* **ABOUT THIS EXERCISE**:
Given the records below, would you repeat exactly the lines that begin at the one containing "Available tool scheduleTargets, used" and end at the one containing "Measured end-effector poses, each", inclusive?

START DATA RECORDS

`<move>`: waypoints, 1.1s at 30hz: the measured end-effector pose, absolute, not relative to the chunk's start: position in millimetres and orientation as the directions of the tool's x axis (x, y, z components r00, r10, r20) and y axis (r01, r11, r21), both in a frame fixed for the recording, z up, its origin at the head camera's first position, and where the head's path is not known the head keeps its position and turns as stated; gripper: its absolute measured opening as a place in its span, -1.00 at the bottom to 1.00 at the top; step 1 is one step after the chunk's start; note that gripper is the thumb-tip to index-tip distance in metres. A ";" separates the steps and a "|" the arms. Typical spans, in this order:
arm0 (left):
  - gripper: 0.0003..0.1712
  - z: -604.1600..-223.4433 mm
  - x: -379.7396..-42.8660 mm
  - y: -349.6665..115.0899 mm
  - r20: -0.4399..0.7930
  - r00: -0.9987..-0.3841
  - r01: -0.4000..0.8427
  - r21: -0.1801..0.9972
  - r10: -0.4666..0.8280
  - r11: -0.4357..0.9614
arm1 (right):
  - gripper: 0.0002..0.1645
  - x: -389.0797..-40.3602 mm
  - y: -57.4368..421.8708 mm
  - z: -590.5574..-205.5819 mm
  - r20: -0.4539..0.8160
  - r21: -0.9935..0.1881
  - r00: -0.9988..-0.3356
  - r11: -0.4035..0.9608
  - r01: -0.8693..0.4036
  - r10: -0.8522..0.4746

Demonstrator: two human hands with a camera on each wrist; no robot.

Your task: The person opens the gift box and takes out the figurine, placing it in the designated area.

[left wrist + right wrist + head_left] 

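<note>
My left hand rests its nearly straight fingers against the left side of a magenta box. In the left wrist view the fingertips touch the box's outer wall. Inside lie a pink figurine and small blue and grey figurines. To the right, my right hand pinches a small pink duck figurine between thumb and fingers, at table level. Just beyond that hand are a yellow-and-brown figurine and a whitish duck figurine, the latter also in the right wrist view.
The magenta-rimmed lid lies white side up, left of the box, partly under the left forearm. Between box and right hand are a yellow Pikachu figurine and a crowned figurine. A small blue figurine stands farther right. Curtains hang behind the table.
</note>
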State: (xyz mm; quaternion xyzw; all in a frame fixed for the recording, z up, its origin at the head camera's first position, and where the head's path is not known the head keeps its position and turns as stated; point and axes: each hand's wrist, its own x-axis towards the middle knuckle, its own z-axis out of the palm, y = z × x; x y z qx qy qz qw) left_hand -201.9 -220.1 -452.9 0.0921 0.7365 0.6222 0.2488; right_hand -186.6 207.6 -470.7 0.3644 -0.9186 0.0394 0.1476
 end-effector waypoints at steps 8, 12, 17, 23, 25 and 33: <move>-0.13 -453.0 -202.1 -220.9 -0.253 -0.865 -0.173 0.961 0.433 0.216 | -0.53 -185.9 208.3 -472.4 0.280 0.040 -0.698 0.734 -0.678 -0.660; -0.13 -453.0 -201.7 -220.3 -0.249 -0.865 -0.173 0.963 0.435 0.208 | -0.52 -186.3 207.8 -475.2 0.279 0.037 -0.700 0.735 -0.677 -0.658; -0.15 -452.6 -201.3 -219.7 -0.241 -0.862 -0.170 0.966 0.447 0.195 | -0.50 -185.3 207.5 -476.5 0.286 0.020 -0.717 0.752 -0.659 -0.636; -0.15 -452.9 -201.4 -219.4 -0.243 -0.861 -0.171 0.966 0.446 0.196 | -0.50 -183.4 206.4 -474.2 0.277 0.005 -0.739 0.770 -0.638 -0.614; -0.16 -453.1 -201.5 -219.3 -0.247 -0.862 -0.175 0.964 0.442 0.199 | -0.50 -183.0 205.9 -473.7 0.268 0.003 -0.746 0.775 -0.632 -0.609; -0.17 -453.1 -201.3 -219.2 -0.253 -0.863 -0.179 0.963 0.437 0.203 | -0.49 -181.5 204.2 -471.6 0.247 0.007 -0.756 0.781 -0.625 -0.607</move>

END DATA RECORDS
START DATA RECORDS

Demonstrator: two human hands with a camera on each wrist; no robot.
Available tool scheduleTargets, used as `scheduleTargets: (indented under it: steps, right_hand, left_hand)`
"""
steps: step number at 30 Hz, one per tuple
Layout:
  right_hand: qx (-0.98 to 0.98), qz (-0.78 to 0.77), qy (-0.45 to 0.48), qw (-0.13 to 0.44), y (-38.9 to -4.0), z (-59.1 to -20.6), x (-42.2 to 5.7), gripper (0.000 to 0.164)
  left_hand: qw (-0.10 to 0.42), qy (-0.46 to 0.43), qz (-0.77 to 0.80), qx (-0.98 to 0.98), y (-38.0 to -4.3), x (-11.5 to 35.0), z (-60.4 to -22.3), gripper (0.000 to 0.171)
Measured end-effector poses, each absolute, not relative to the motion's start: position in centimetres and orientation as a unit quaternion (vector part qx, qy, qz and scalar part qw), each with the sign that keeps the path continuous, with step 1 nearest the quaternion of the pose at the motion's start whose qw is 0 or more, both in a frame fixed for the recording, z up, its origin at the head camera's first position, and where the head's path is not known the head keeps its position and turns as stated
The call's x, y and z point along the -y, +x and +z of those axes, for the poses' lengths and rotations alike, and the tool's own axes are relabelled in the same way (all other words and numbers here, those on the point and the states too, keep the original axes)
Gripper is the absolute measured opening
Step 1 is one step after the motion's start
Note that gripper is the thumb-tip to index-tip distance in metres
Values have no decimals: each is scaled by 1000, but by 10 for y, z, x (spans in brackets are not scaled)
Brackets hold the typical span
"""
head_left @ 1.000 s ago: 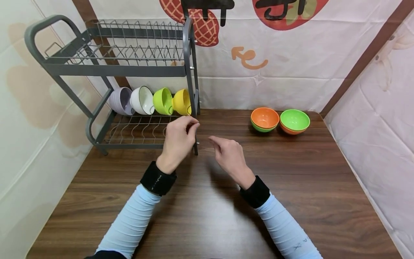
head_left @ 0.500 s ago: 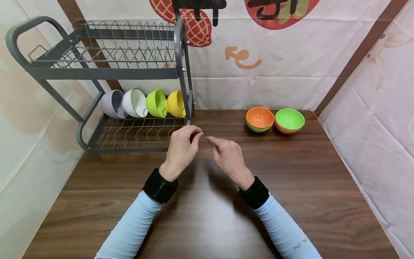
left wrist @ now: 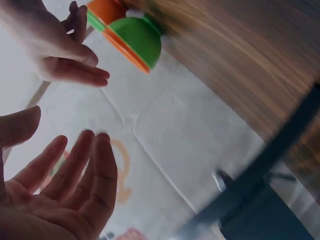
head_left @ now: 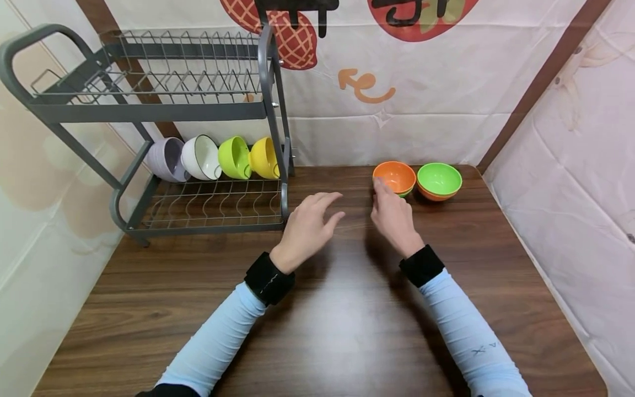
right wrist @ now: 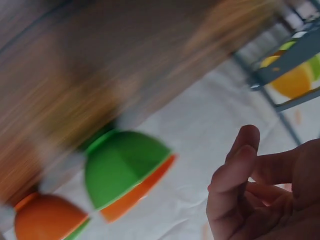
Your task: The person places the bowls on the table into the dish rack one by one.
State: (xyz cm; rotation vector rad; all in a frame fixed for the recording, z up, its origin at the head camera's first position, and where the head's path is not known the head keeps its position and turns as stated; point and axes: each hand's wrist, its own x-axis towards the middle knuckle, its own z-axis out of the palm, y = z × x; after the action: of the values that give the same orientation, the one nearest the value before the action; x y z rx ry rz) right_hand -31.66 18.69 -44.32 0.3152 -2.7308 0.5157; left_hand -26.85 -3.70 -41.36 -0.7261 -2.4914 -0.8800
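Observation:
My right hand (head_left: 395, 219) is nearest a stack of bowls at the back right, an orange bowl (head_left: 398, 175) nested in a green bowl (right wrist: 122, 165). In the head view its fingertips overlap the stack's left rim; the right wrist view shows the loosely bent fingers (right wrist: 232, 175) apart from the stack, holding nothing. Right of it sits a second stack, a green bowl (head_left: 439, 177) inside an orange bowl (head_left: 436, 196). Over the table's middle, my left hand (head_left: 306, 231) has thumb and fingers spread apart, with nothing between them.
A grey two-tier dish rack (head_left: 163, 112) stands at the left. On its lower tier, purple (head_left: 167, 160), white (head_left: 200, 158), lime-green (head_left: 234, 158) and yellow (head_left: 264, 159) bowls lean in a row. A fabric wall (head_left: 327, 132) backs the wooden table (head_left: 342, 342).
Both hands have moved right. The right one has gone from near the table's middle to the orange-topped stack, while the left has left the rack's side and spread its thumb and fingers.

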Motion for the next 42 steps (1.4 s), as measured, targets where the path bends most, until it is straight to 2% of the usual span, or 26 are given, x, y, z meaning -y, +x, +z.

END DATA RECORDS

* **OUTPUT FOR THIS TASK**:
Available tool scheduleTargets, used as `scheduleTargets: (indented under it: steps, right_hand, left_hand)`
"""
steps: step number at 30 Hz, one per tuple
Layout:
  right_hand: qx (-0.98 to 0.98), qz (-0.78 to 0.77), qy (-0.45 to 0.48), qw (-0.13 to 0.44), y (-38.9 to -4.0), z (-59.1 to -20.6), x (-42.2 to 5.7), gripper (0.000 to 0.164)
  left_hand: qw (-0.10 to 0.42), qy (-0.46 to 0.43), qz (-0.77 to 0.80), qx (-0.98 to 0.98), y (-38.0 to -4.3), x (-11.5 to 35.0), z (-60.4 to -22.3), gripper (0.000 to 0.171)
Measured end-effector poses, each absolute, not relative to the motion's start: position in centimetres and orientation as a unit quaternion (vector part qx, qy, qz and scalar part qw), each with the sign that keeps the path continuous, with step 1 nearest the quaternion of the pose at the motion's start whose qw is 0 or more, both in a frame fixed for the recording, z up, its origin at the head camera's first position, and where the head's path is not known the head keeps its position and turns as stated

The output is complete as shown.